On Mon, 2004-11-15 at 22:10 -0600, Karl O. Pinc wrote:
> Explicit tags serve exactly the same _function_ as taglines, but they
> are a _different_ 'recordkeeping' implimentation.  And my point is that
> they are not interchangeable.  In some cases explicit tags are required.
> So, why not make other sort of in-tree recordkeeping required to
> support some functionality?

Karl, let me restate Miles's point:

Explicit tags still can be manipulated without tla add/rm/mv. They
couldn't be used to assist partial commits without losing this property.
It's a good property to have, and an implementation that didn't keep it
as a constraint would be quite a bit more fragile.

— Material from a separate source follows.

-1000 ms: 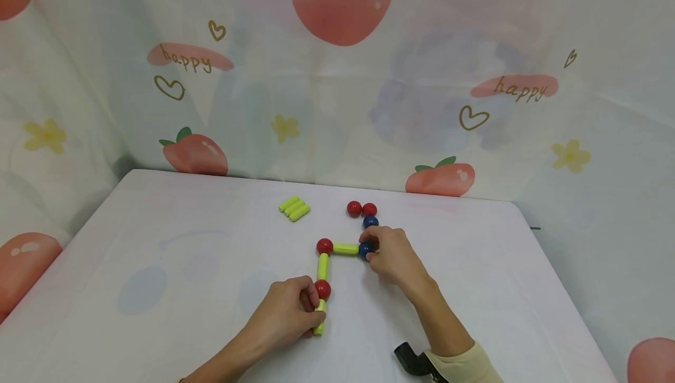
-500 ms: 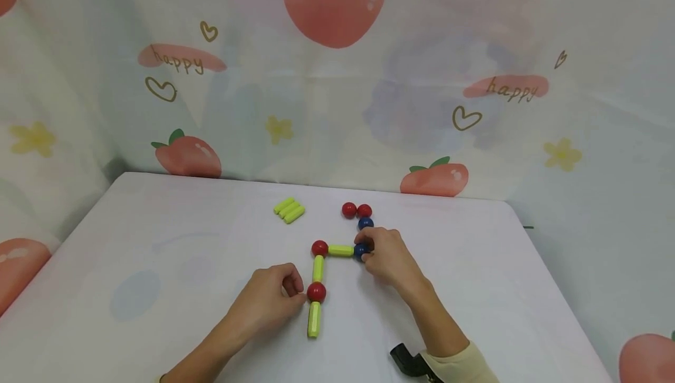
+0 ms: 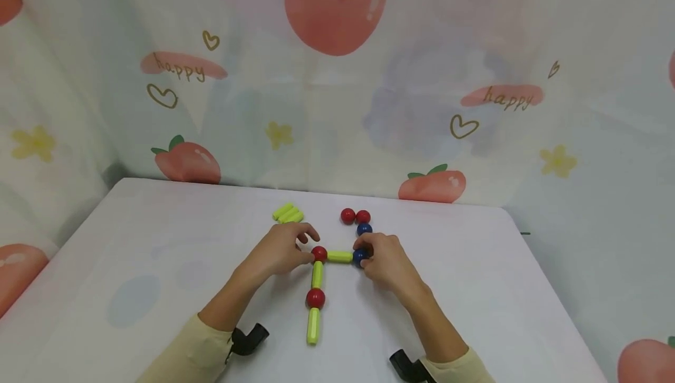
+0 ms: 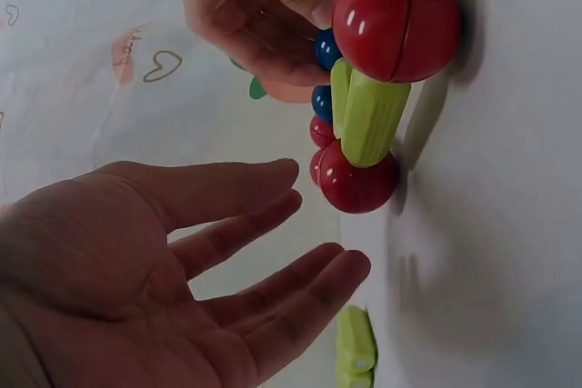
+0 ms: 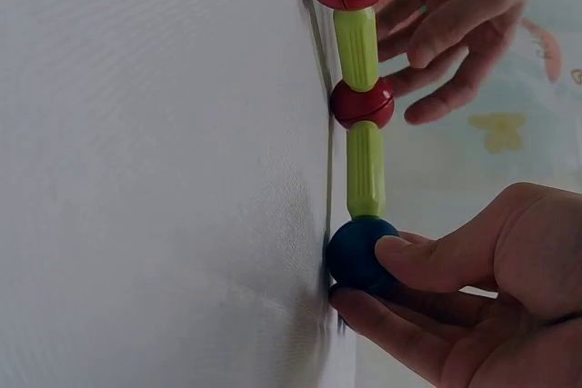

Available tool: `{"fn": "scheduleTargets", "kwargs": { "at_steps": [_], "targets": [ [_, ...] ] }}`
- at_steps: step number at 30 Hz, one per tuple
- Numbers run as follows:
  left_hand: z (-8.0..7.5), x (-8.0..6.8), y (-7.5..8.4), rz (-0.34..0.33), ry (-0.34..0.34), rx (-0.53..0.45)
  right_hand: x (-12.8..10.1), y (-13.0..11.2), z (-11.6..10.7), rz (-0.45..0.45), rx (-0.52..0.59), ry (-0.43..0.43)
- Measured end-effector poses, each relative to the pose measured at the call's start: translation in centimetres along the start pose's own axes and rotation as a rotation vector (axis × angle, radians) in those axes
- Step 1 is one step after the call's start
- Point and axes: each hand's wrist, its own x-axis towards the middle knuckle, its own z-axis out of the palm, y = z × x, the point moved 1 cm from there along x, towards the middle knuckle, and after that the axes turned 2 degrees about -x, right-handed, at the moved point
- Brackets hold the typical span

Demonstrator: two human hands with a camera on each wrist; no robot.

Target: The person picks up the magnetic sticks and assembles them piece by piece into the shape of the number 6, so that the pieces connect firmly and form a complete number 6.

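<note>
Right hand (image 3: 384,260) pinches blue ball (image 5: 356,252); left hand (image 3: 282,246) open beside red ball (image 3: 319,253)

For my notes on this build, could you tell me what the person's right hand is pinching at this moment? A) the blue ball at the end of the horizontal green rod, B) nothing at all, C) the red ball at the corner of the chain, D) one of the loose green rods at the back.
A: the right hand pinches the blue ball at the end of the green rod between thumb and fingers.
</note>
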Motion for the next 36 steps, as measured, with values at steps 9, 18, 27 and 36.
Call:
{"fn": "scheduleTargets", "kwargs": {
  "at_steps": [9, 18, 27, 36],
  "targets": [
    [0.5, 1.7, -0.8, 0.035, -0.096, -0.07, 0.0, -0.1, 0.5, -0.014, 0.011, -0.017],
    [0.5, 2.1, -1.2, 0.074, -0.103, -0.078, 0.0, -0.2, 0.1, -0.03, 0.013, 0.0],
    [0.7, 2.5, -1.6, 0.034, -0.088, -0.134, 0.0, -0.1, 0.1, -0.012, 0.016, 0.003],
    [0.9, 2.8, -1.9, 0.034, -0.092, -0.155, 0.2, 0.3, 0.0, -0.011, 0.007, -0.001]
  ]
}}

> And the advantage of taglines is that you can use any tool to
> manipulate the tree.

No, you can do that with explicit tags too, as long as you observe the
documented interface and modify the external tagline in .arch-ids/ as
well.

>   But in those cases when you still need
> explicit tagging you're stuck and limited to using the
> revision control tools.  

Wrong, for the reasons given above.

> You seemd to turn to arguing against any sort of
> in-tree recordkeeping,  Which struck me as impossible, and
> I could not resist saying so.

He's arguing against transactional recordkeeeping -- storing information
in the tree about how to get from its initial (as-checked-out) state to
its current (as-modified-pre-commit) state, rather than just storing
information in the tree about what its current state is.


I'm sorry not to have ended the thread where you wanted to end it -- but
it seemed to me that there were perhaps some rather substantial
misconceptions unresolved.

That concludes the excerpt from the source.